→ EXERCISE DATA:

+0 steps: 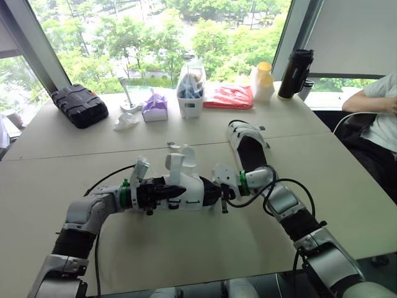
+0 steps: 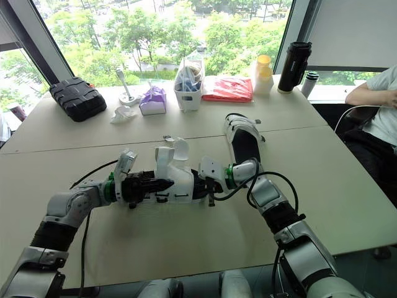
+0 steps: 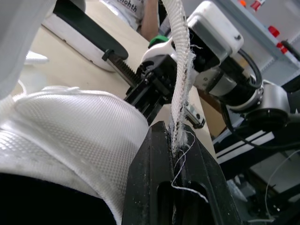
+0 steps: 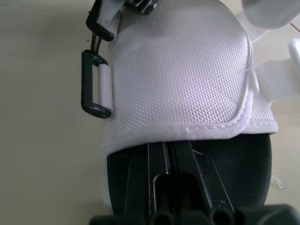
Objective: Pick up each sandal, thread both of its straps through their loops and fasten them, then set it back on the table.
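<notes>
A white sandal with a black sole (image 1: 186, 186) is held just above the table (image 1: 186, 248) between my two grippers. Its two loose straps (image 1: 177, 162) stand up from the top. My left gripper (image 1: 169, 191) is shut on a frayed white webbing strap (image 3: 182, 84) at the sandal's left end. My right gripper (image 1: 212, 192) is shut on the black sole edge (image 4: 234, 164) at the other end, under the white mesh upper (image 4: 183, 79). A black plastic loop (image 4: 93, 85) hangs at the upper's side. The second sandal (image 1: 247, 146) lies flat behind my right arm.
Along the far edge stand a black case (image 1: 79, 105), a crumpled tissue (image 1: 126, 121), a purple tissue pack (image 1: 155, 107), a white bin (image 1: 191, 90), a red bag (image 1: 228, 96), a yellow-capped bottle (image 1: 263, 81) and a black flask (image 1: 295, 73). A person (image 1: 379, 105) sits at the right.
</notes>
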`<action>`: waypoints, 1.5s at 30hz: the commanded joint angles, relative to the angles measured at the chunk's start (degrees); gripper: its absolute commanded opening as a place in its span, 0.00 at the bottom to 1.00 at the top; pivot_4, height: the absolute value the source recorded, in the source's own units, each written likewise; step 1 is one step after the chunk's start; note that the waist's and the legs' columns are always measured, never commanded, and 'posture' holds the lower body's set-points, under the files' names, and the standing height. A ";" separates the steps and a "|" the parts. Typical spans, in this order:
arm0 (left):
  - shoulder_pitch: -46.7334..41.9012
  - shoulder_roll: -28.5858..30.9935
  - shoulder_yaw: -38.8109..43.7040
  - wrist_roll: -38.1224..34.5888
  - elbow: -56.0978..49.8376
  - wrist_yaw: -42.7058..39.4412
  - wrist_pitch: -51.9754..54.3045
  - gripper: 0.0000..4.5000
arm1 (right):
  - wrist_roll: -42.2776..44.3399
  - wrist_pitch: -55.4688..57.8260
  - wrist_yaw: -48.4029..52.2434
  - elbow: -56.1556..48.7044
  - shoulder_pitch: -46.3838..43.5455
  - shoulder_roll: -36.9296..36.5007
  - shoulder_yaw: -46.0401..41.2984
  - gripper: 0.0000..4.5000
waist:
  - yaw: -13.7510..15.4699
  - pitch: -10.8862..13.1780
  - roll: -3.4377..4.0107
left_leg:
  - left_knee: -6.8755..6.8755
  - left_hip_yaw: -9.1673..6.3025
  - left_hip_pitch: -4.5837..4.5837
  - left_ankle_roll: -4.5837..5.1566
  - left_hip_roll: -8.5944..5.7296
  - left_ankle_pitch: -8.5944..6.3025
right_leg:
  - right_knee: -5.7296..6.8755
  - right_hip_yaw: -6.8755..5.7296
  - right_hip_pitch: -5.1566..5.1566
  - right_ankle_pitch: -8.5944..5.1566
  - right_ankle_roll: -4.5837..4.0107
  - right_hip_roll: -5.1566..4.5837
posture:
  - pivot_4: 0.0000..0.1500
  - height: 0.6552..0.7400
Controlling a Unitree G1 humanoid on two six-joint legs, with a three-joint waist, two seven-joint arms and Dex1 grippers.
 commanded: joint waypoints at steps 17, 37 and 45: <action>12.90 7.92 13.30 -8.75 -15.58 2.97 7.28 0.95 | -1.87 1.20 0.75 1.73 1.78 -0.24 2.27 0.00 | -0.13 0.00 0.01 | -0.02 -0.01 0.01 0.01 0.21 0.00 | 0.01 -0.01 -0.01 0.00 0.00 0.00 | 1.00 1.00; 22.88 1.30 6.98 3.49 -16.12 5.18 -12.74 0.95 | -1.82 1.29 0.76 1.46 1.90 -0.38 2.20 0.00 | 0.11 0.00 0.01 | -0.13 0.06 0.04 0.01 0.30 -0.01 | -0.06 -0.01 0.01 0.00 -0.03 0.03 | 1.00 1.00; 20.34 -0.99 4.22 6.12 -12.91 5.02 -16.87 0.95 | -1.89 1.43 0.70 1.03 2.12 -0.30 2.43 0.00 | 0.12 0.00 0.00 | -0.15 0.07 0.03 0.01 0.30 -0.01 | -0.10 -0.01 0.01 0.00 -0.02 0.03 | 1.00 1.00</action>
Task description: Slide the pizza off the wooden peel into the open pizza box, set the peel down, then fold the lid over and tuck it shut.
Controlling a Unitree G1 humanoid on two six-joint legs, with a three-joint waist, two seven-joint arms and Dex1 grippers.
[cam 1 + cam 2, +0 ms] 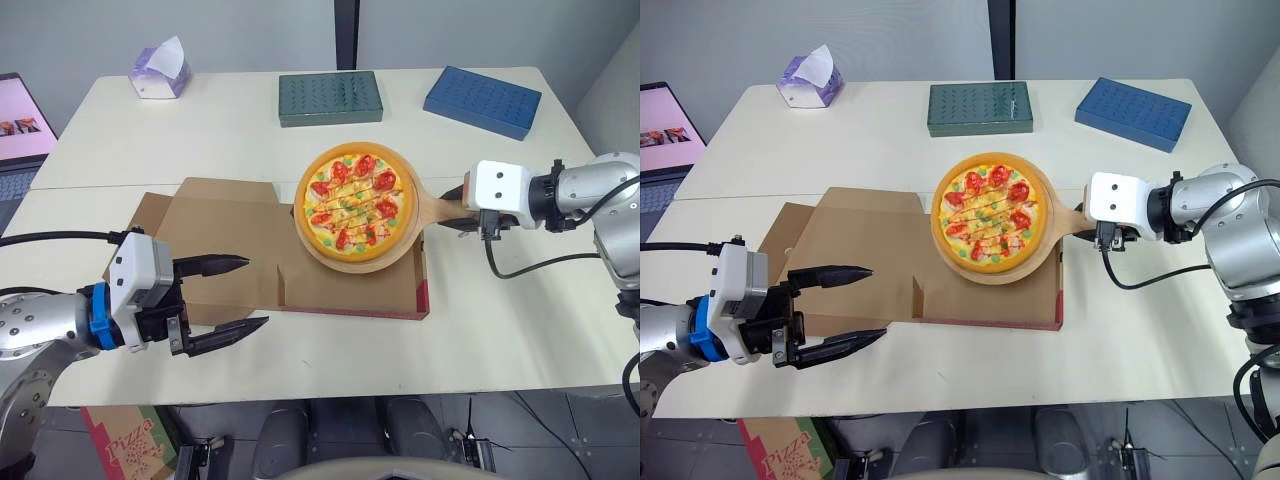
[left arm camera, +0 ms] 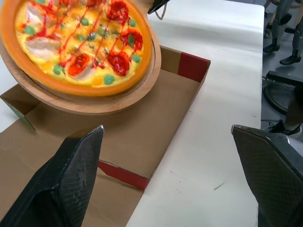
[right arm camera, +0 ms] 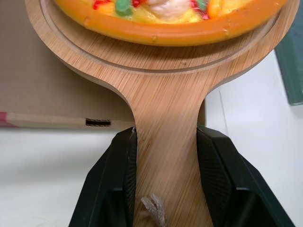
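Along far edge of white table point(image 1: 520, 330): purple tissue box point(image 1: 159, 72) left, dark green flat box point(image 1: 330, 97) centre, blue flat box point(image 1: 482, 100) right (set askew). Laptop point(image 1: 18, 130) beyond left edge, screen lit. Printed carton point(image 1: 128, 442) on floor below.

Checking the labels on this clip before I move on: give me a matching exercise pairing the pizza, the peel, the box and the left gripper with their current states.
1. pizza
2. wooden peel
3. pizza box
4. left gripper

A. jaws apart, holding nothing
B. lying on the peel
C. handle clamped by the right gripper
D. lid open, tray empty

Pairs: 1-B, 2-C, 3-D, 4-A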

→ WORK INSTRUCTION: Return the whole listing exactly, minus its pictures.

→ ANSWER SECTION:
+0 steps: 
+0 steps: 
+0 steps: 
+0 steps: 
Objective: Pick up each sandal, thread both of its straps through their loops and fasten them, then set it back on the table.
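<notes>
A white sandal with a black sole (image 1: 186, 186) is held just above the table (image 1: 186, 248) between my two grippers. Its two loose straps (image 1: 177, 162) stand up from the top. My left gripper (image 1: 169, 191) is shut on a frayed white webbing strap (image 3: 182, 84) at the sandal's left end. My right gripper (image 1: 212, 192) is shut on the black sole edge (image 4: 234, 164) at the other end, under the white mesh upper (image 4: 183, 79). A black plastic loop (image 4: 93, 85) hangs at the upper's side. The second sandal (image 1: 247, 146) lies flat behind my right arm.
Along the far edge stand a black case (image 1: 79, 105), a crumpled tissue (image 1: 126, 121), a purple tissue pack (image 1: 155, 107), a white bin (image 1: 191, 90), a red bag (image 1: 228, 96), a yellow-capped bottle (image 1: 263, 81) and a black flask (image 1: 295, 73). A person (image 1: 379, 105) sits at the right.
</notes>
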`<action>`: waypoints, 1.5s at 30hz: the commanded joint angles, relative to the angles measured at the chunk's start (degrees); gripper: its absolute commanded opening as a place in its span, 0.00 at the bottom to 1.00 at the top; pivot_4, height: the absolute value the source recorded, in the source's own units, each written likewise; step 1 is one step after the chunk's start; note that the waist's and the legs' columns are always measured, never commanded, and 'posture' holds the lower body's set-points, under the files' names, and the standing height. A ";" separates the steps and a "|" the parts. Typical spans, in this order:
arm0 (left):
  - shoulder_pitch: -46.7334..41.9012
  - shoulder_roll: -28.5858..30.9935
  - shoulder_yaw: -38.8109..43.7040
  - wrist_roll: -38.1224..34.5888
  - elbow: -56.0978..49.8376
  - wrist_yaw: -42.7058..39.4412
  - wrist_pitch: -51.9754..54.3045
  - gripper: 0.0000..4.5000
arm1 (right):
  - wrist_roll: -42.2776..44.3399
  - wrist_pitch: -55.4688..57.8260
  - wrist_yaw: -48.4029..52.2434
  - elbow: -56.1556..48.7044
  - shoulder_pitch: -46.3838..43.5455
  - shoulder_roll: -36.9296..36.5007
  - shoulder_yaw: -46.0401..41.2984
  - gripper: 0.0000..4.5000
waist:
  - yaw: -13.7510..15.4699
  - pitch: -10.8862..13.1780
  - roll: -3.4377..4.0107
left_leg:
  - left_knee: -6.8755..6.8755
  - left_hip_yaw: -9.1673..6.3025
  - left_hip_pitch: -4.5837..4.5837
  - left_ankle_roll: -4.5837..5.1566
  - left_hip_roll: -8.5944..5.7296
  - left_ankle_pitch: -8.5944..6.3025
right_leg:
  - right_knee: -5.7296..6.8755
  - right_hip_yaw: -6.8755..5.7296
  - right_hip_pitch: -5.1566..5.1566
  - right_ankle_pitch: -8.5944..5.1566
  - right_ankle_roll: -4.5837..4.0107
  - right_hip_roll: -5.1566..4.5837
posture:
  - pivot_4: 0.0000..0.1500
  - height: 0.6552..0.7400
Controlling a Unitree G1 humanoid on two six-joint legs, with a three-joint waist, two seven-joint arms and Dex1 grippers.
 commanded: joint waypoints at steps 17, 37 and 45: <action>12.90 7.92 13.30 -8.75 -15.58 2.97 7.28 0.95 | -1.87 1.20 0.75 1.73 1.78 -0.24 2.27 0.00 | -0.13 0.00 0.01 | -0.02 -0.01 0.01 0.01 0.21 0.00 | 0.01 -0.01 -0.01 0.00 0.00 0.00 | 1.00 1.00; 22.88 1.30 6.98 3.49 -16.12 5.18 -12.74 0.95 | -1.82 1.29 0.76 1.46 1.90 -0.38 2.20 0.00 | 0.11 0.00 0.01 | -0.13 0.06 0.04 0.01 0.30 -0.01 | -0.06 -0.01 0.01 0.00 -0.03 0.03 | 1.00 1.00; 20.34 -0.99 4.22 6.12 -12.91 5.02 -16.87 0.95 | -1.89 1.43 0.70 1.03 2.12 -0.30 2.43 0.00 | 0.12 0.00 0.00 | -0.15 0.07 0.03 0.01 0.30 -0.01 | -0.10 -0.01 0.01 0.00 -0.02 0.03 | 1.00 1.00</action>
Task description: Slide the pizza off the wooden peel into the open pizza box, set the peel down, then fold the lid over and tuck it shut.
Controlling a Unitree G1 humanoid on two six-joint legs, with a three-joint waist, two seven-joint arms and Dex1 grippers.
[cam 1 + cam 2, +0 ms] 
[left arm camera, +0 ms] 
[right arm camera, +0 ms] 
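Along far edge of white table point(image 1: 520, 330): purple tissue box point(image 1: 159, 72) left, dark green flat box point(image 1: 330, 97) centre, blue flat box point(image 1: 482, 100) right (set askew). Laptop point(image 1: 18, 130) beyond left edge, screen lit. Printed carton point(image 1: 128, 442) on floor below.

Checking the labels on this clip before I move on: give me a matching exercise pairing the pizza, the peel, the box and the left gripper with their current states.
1. pizza
2. wooden peel
3. pizza box
4. left gripper

A. jaws apart, holding nothing
B. lying on the peel
C. handle clamped by the right gripper
D. lid open, tray empty

Pairs: 1-B, 2-C, 3-D, 4-A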

Nothing more will be written for this answer.